Typosquatting, dependency confusion, supply chain attack, call it as you wish

Firstly, I am quite a beginner with python and to this day I am still confused by the fact that python scripts provided on the web come along import statements like “import foo” where “foo” is a dependency whose origin needs to be investigated and guessed when no requirements.txt is provided. Why can’t we just make scripts that will refer to modules from their pypi package names already : pypi.mypackage.foo ?

Secondly, this week a workmate that is far more skilled than me with Python wanted to make a “quick and dirty” debugging job on an embedded device using a Python script of his own. I could watch the full process over his shoulder. He wanted to access the device using a serial link. Thus he stated his script with “import serial”. Then he’s got an exception because the dependency was missing from his system. He rushed for a “pip install serial” only to end up having unexpected errors with his 10 lines script. Then he recalled that the proper PyPi package was not named “serial” but “pyserial”. He immediately uninstalled the package serial and after a new “pip install pyserial” everything was fine. The debugging was done. Hooray for Python and it’s incredible agility allowing a quick debugging in less than 15mn!

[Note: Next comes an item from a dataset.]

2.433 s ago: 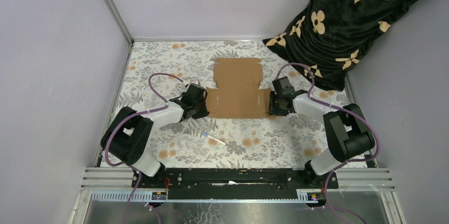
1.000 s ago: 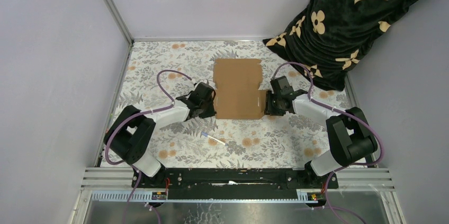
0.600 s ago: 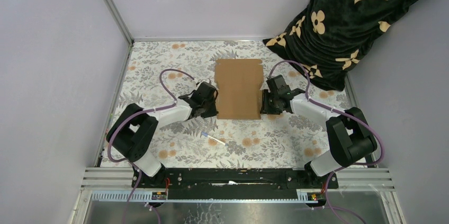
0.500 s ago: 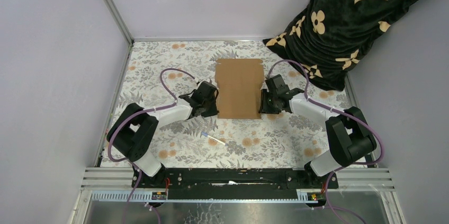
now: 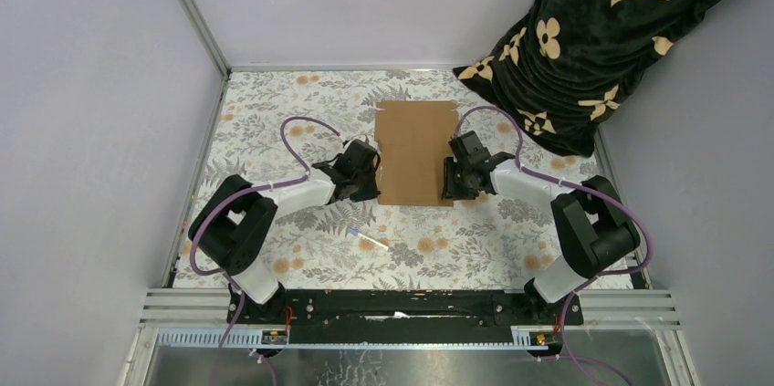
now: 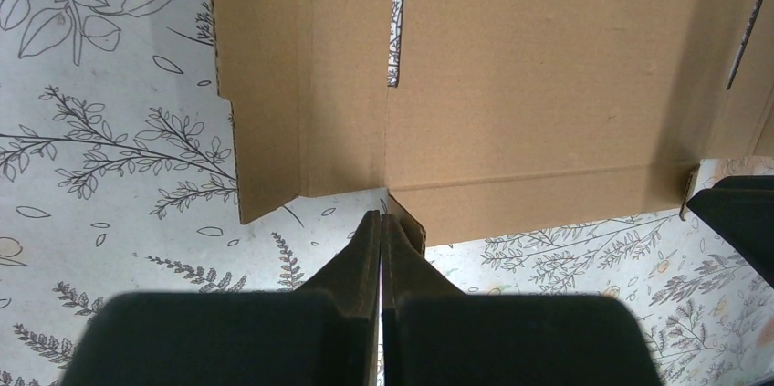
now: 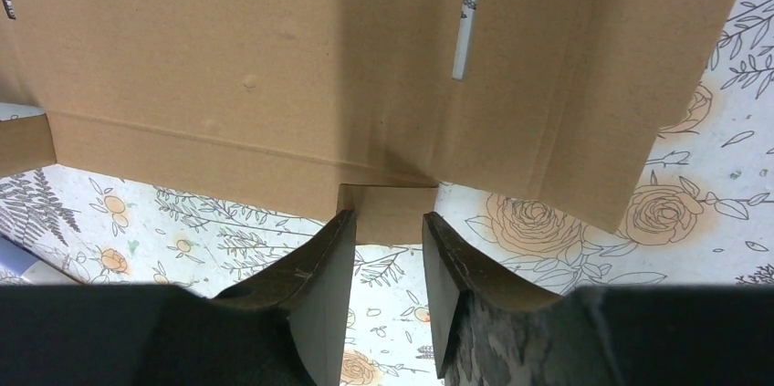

But then I’ve opened the following discussion with my workmate : what about the fact that you ran a random package named serial on your company computer. Are you sure your computer is not compromised now ? His answer was… well I’am sure packages on PyPi are properly reviewed by the community because it is open-sourced and I am quite confident that it should be OK. I was not convinced.

Later on I did my own research only to find out that the PyPi package “serial” is hosted on bitbucket and the project and its sources is not public (anymore?) meaning that it is not possible to know if malicious content is hidden in the package that was unintendedly run on my workmate’s computer.

Now I am not here to ask for help investigating on this particular suspicious package. I am more worried about the fact that in the past I have indeed installed PyPi packages using lucky guesses when I was missing a dependency. An I suddenly realized that some people actually count on people like me to propagate their malicious payloads. And even though I am now aware of this risk and will be careful in the future, I still feel vulnerable since even an experienced engineer like my workmate could easily be mistaken due to approximations on the package name versus import statement.

From the forum I could see that the issue is know as “typosquatting” : Improving risks and consequences against typosquatting on pypi

Or even “dependency confusion” (which better fits with my example of pyserial vs serial) :

Now I would like to have some thoughts and guidelines on this issue. Is there an official working group I can follow ? What are the official recommendations to mitigate the risks ? For example can we be informed when a malicious code has indeed been discovered under a PyPi package that was once installed on a computer ? Is there a book, help file, article, teaching what need to be known ?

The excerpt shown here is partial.